Task details - All of the data must be written out verbatim, with pictures excluded.

Stored data -
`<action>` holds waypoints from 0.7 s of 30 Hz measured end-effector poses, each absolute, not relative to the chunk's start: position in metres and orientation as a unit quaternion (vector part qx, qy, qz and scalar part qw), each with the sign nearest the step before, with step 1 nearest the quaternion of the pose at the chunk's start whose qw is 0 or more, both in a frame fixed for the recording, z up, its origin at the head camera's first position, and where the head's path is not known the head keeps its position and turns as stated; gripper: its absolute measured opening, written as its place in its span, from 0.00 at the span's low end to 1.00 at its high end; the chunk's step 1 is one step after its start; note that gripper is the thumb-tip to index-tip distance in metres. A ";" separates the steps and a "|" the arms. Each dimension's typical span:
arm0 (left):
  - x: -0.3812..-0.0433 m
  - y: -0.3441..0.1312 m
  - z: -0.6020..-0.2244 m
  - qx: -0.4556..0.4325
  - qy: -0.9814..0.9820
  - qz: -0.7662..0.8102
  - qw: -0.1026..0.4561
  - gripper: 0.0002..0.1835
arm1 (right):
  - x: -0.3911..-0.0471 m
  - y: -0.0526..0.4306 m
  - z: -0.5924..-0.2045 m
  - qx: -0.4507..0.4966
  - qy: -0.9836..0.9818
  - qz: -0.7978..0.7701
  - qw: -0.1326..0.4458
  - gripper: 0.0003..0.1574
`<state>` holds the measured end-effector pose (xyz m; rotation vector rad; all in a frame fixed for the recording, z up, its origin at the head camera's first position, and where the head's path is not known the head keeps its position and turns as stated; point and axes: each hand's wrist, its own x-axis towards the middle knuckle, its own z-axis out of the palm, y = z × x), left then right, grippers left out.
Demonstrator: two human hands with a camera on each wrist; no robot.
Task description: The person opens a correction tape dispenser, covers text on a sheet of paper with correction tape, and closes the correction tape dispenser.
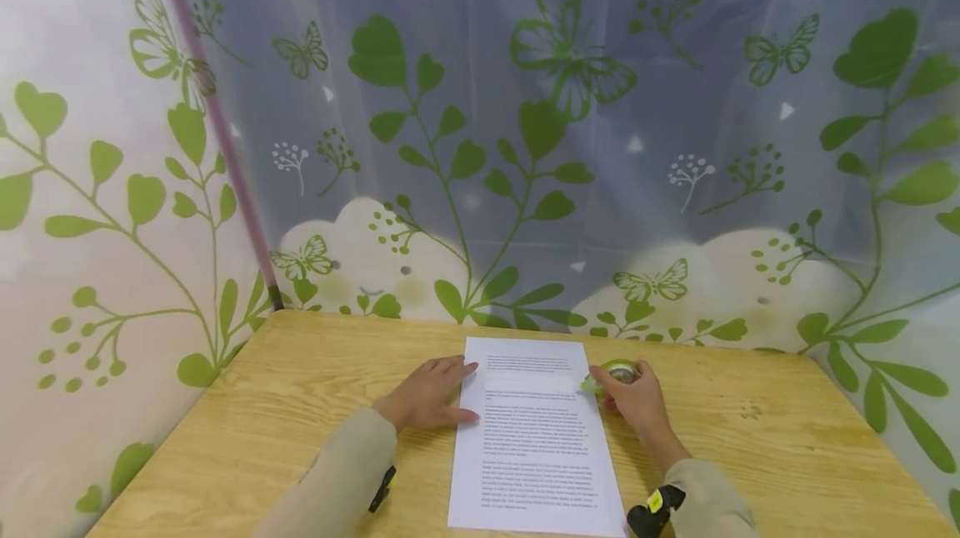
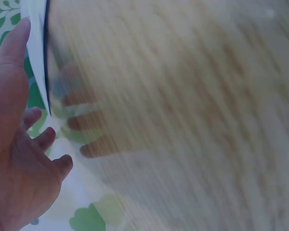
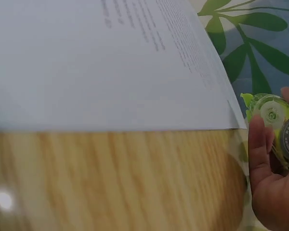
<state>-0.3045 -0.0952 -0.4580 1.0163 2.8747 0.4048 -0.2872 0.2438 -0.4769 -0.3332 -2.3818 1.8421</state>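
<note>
A printed sheet of white paper (image 1: 467,471) lies on the wooden table, its text in several blocks. Across its upper part runs a white band (image 1: 517,384) between lines of print. My left hand (image 1: 429,392) rests at the sheet's left edge, fingers and thumb spread, the tips on the paper. At the right edge, my right hand (image 1: 637,401) holds a green see-through correction tape (image 1: 621,371), its tip at the paper near that band. In the right wrist view the correction tape (image 3: 270,109) shows its round reels between thumb and fingers.
The wooden table (image 1: 315,371) extends to both sides of the sheet. Behind it hangs a patterned curtain (image 1: 465,105) with leaves and butterflies, meeting the table's back edge. A dark wrist strap (image 1: 656,511) is on my right wrist.
</note>
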 end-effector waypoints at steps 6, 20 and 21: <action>-0.304 -0.099 -0.462 0.329 0.934 0.134 0.048 0.44 | -0.287 0.237 -0.481 -0.106 -0.806 0.579 0.060 0.44; -0.300 -0.099 -0.460 0.327 0.934 0.125 0.074 0.42 | -0.289 0.235 -0.484 -0.096 -0.829 0.549 0.052 0.54; -0.300 -0.099 -0.460 0.328 0.933 0.125 0.074 0.42 | -0.288 0.234 -0.484 -0.094 -0.829 0.549 0.051 0.54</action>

Solution to the exercise -
`<action>` holds waypoints from 0.7 s of 30 Hz measured end-effector poses, each absolute, not relative to the chunk's start: position in metres and orientation as a unit quaternion (vector part qx, qy, qz and scalar part qw), each with the sign nearest the step before, with step 1 nearest the quaternion of the pose at the chunk's start whose qw is 0 or more, both in a frame fixed for the recording, z up, its origin at the head camera's first position, and where the head's path is not known the head keeps its position and turns as stated; gripper: its absolute measured opening, written as its place in its span, from 0.00 at the span's low end to 1.00 at its high end; the chunk's step 1 is one step after its start; note that gripper is the thumb-tip to index-tip distance in metres. A ";" separates the steps and a "|" the arms. Each dimension's typical span:
arm0 (left):
  - x: -0.3812..-0.0433 m
  - y: -0.3441..0.1312 m
  - z: -0.6020..-0.2244 m
  - qx: -0.4556..0.4325
  - qy: -0.9814..0.9820
  - qz: -0.7662..0.8102
  - qw: -0.1026..0.4561
  - gripper: 0.0002..0.1835
arm1 (right):
  - x: -0.3911..-0.0471 m
  - y: -0.0526..0.4306 m
  - z: -0.5924..-0.2045 m
  - qx: -0.4507..0.4966
  - qy: -0.9836..0.9818
  - qz: -0.7978..0.7701
  - qw: -0.1326..0.4458
  - gripper: 0.0003..0.1574
`<state>` holds the measured end-effector pose (xyz m; rotation vector rad; all in a frame fixed for the recording, z up, its origin at the head camera's first position, and where the head's path is not known the head keeps its position and turns as stated; point and axes: each hand's wrist, its own x-axis towards the middle knuckle, its own z-axis out of the palm, y = z × x), left then right, grippers left out.
Demonstrator: two human hands with a camera on each wrist; no robot.
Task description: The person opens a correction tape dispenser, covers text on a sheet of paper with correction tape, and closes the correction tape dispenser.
<state>-0.3045 -0.0952 -0.4580 1.0163 2.8747 0.4048 -0.2872 0.2438 -0.4769 -0.3332 -2.3818 1.8421</state>
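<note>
A printed sheet of white paper (image 1: 467,471) lies on the wooden table, its text in several blocks. Across its upper part runs a white band (image 1: 517,384) between lines of print. My left hand (image 1: 429,392) rests at the sheet's left edge, fingers and thumb spread, the tips on the paper. At the right edge, my right hand (image 1: 637,401) holds a green see-through correction tape (image 1: 621,371), its tip at the paper near that band. In the right wrist view the correction tape (image 3: 270,109) shows its round reels between thumb and fingers.
The wooden table (image 1: 315,371) extends to both sides of the sheet. Behind it hangs a patterned curtain (image 1: 465,105) with leaves and butterflies, meeting the table's back edge. A dark wrist strap (image 1: 656,511) is on my right wrist.
</note>
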 end-effector waypoints at steps 6, 20 and 21: <action>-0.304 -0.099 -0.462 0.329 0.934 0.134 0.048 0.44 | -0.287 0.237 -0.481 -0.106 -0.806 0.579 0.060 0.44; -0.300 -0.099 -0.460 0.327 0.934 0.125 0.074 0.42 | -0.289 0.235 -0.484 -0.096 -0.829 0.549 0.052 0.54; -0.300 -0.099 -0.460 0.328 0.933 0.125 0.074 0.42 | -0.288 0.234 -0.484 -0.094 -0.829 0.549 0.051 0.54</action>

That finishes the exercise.